What is required: Wherever a picture appears in the listing, leave it out, and copy the rest exactly.

--- Raw data Enclosed Below ---

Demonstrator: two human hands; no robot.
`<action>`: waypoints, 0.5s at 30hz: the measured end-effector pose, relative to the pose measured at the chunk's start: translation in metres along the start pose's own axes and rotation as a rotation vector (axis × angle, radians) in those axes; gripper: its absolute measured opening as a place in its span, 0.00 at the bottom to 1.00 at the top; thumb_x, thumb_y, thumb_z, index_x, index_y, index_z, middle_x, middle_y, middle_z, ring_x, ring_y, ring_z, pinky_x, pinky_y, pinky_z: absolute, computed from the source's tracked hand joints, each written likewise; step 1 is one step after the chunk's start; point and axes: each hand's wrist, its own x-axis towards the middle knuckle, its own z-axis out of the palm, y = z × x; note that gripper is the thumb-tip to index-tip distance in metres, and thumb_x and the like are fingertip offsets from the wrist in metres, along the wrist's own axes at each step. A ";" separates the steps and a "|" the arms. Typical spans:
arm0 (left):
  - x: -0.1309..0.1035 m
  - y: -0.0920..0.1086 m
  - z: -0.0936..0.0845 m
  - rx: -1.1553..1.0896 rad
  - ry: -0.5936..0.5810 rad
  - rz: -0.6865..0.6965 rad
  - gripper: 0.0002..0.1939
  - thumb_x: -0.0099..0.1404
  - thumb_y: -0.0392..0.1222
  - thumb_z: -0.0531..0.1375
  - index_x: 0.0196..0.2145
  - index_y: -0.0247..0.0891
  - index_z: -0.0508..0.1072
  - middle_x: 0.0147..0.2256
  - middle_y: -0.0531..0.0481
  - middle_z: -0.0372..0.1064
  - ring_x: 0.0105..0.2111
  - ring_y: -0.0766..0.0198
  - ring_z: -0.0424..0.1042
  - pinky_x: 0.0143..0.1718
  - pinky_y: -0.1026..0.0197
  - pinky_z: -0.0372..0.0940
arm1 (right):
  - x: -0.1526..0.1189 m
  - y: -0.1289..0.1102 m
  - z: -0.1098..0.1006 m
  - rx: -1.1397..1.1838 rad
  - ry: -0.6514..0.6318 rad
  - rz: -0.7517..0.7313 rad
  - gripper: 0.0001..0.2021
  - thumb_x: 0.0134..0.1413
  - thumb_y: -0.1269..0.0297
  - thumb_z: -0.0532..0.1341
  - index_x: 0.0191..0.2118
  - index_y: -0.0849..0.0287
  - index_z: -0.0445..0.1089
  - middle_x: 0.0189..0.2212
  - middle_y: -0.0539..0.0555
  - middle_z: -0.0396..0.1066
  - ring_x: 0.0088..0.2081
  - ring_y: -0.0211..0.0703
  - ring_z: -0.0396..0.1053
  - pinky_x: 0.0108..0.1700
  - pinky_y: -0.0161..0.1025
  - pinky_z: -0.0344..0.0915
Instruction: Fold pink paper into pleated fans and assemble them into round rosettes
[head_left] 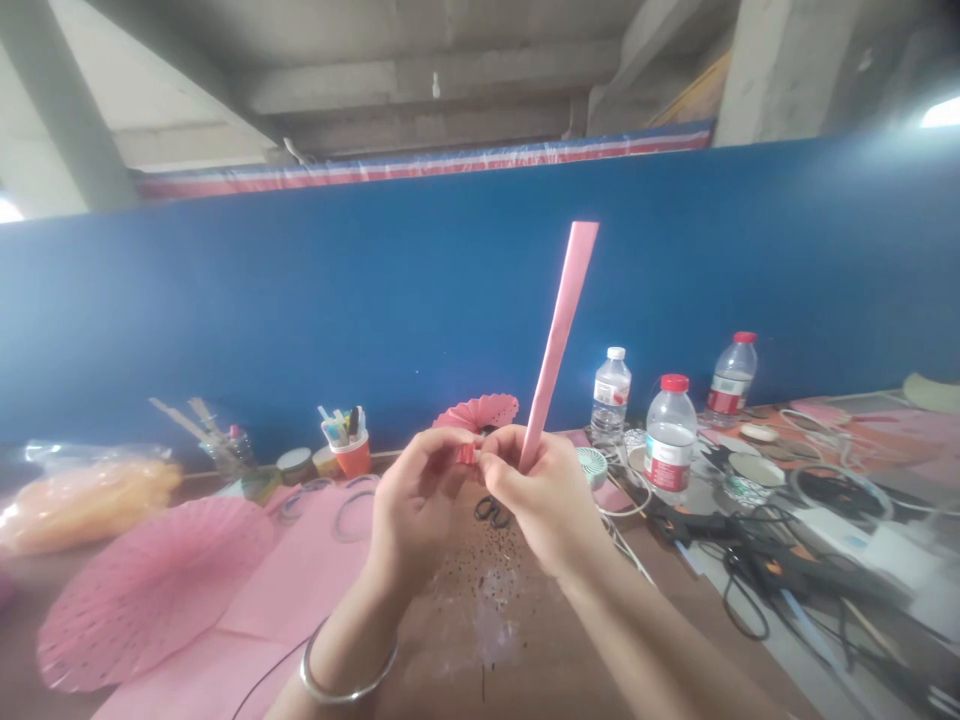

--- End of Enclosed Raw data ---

Your solution:
Demonstrator: two human hands; no robot.
`<action>`: waypoints, 0.5s at 30hz: the measured end-effector pose, relative to the pose measured at the chunk's start: translation in metres along the start pose's own axes and rotation as a rotation vector (axis × angle, radians) in those axes; gripper: its absolute measured opening as a place in its span, 0.00 at the bottom to 1.00 at the top; thumb_x, thumb_y, thumb_z, index_x, index_y, index_z, middle_x, middle_y, middle_z, ring_x, ring_y, ring_z, pinky_x, pinky_y, pinky_z: absolute, computed from the source's tracked hand joints, each written likewise; step 1 is one step after the chunk's start; point and axes: each hand's wrist, its own x-axis towards the middle knuckle, its own z-axis out of the palm, y = z × x; note that gripper is the thumb-tip to index-tip distance in metres, and thumb_x and the like are fingertip offsets from the wrist in metres, along the wrist's own axes at each step. A ";" separates the steps and a "|" the arms. Typical spans:
arm0 (left):
  - x: -0.1309..0.1035 m
  - y: -0.0920..0.1086 m
  - z: -0.0936..0.0845 m
  - rx: -1.1553..1.0896 rad
  - ry: -0.5936..0.5810 rad
  - rz: -0.6865..0.6965 rad
  - gripper: 0.0002..0.1939
  - thumb_x: -0.0099..0.1404
  - thumb_y: -0.0392..0.1222
  - thumb_z: -0.0531..0.1375
  - index_x: 0.0196..0.2145
  - index_y: -0.0247..0.0891
  - index_z: -0.0508..0.1072
  - middle_x: 0.0147..0.2256
  - middle_y: -0.0531..0.0481
  - middle_z: -0.0372..0.1064
  - ring_x: 0.0105..0.2111
  - ring_y: -0.0766..0.0198
  - ring_z: -0.0424..0.1042
  - pinky_x: 0.0143..0.1718
  - pinky_y: -0.1026..0.0197
  - pinky_z: -0.0372..0.0940
arm1 (right):
  - x: -0.1526..0.1189 m
  - y: -0.1289..0.1102 m
  - z: -0.1098..0.1006 m
  - rx: -1.1397..1.1838 rad
  - ry: -0.6514..0.6318 rad
  - rz: -0.7517..0.7313 rad
  - gripper: 0.0001..0.2021
  - thumb_x: 0.0134..0.1413
  - thumb_y: -0.1269..0.0297
  - thumb_z: -0.0532..0.1341
  - index_x: 0.0191..0.2118
  - index_y: -0.0849..0.0287
  - index_z: -0.0445..0.1089
  - middle_x: 0.0189..0.2212
  - middle_y: -0.0539..0.0555
  - middle_z: -0.0396..0.1066
  - ring_x: 0.0088..0.2081
  - ring_y: -0.0211..0.0703
  - ring_z: -0.0396..0.1053
  - pinky_x: 0.0108..0.1700
  - pinky_y: -0.0161..0.1025
  - pinky_z: -0.0344..0.0915
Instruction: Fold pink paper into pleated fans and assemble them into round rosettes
[head_left] 

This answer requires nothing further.